§ **WHAT THIS TASK INVOLVES**
Lines from the beginning of the data below through the one containing "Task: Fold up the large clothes" are to be printed exactly as they appear.

§ **DATA EXCERPT**
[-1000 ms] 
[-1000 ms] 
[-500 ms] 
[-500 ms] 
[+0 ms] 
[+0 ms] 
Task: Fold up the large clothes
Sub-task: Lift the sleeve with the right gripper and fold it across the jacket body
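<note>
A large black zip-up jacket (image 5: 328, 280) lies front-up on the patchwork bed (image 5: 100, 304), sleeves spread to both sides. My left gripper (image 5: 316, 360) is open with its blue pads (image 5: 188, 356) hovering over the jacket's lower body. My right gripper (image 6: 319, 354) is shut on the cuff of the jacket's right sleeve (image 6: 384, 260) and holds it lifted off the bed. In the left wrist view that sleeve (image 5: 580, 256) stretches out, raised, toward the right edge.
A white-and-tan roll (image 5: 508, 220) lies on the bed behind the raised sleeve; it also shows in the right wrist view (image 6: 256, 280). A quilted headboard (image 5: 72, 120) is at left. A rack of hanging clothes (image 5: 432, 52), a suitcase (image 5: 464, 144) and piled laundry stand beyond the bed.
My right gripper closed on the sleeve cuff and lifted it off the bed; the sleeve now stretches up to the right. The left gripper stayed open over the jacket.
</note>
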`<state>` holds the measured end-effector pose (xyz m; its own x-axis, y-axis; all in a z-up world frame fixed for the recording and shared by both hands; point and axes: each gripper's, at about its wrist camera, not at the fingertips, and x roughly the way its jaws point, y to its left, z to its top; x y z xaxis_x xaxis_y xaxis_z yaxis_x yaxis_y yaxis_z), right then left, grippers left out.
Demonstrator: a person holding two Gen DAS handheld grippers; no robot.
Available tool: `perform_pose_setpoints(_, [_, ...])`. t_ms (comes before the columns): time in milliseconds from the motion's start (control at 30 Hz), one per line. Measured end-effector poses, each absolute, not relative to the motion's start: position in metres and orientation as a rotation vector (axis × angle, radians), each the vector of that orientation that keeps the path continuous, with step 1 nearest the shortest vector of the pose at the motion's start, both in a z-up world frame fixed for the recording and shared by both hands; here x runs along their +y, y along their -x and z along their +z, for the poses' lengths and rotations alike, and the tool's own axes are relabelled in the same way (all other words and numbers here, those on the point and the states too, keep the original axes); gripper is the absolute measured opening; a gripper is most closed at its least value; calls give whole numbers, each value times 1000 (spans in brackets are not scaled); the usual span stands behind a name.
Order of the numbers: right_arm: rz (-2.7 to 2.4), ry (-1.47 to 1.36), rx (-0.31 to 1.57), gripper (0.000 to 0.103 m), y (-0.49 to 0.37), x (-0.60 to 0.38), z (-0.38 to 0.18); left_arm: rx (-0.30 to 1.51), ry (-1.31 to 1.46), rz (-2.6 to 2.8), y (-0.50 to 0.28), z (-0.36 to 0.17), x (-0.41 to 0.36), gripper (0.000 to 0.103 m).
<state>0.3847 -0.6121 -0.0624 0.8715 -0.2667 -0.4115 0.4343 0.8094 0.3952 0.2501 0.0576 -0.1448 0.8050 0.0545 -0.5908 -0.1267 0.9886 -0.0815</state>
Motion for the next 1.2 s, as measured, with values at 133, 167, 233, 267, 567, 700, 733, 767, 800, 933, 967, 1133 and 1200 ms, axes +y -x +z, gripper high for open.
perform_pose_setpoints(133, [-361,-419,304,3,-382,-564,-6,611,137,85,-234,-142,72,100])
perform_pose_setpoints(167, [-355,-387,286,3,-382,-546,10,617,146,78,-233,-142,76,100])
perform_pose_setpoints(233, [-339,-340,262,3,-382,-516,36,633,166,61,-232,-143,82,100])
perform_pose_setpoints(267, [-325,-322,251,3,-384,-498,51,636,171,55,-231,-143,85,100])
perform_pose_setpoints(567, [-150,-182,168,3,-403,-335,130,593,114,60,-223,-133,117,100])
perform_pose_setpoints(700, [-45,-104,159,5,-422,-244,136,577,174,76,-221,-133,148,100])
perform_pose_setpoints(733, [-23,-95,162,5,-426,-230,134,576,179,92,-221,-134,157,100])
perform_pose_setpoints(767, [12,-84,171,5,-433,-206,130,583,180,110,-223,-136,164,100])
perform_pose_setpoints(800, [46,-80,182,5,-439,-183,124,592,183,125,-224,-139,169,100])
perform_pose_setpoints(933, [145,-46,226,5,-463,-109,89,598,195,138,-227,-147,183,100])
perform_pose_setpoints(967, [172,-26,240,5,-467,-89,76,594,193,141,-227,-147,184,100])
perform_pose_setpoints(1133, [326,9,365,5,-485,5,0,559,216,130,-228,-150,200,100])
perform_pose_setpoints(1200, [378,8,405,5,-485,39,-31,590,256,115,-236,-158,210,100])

§ **REPLY**
[-1000 ms] 
[-1000 ms] 
[-500 ms] 
[-500 ms] 
[+0 ms] 
[+0 ms] 
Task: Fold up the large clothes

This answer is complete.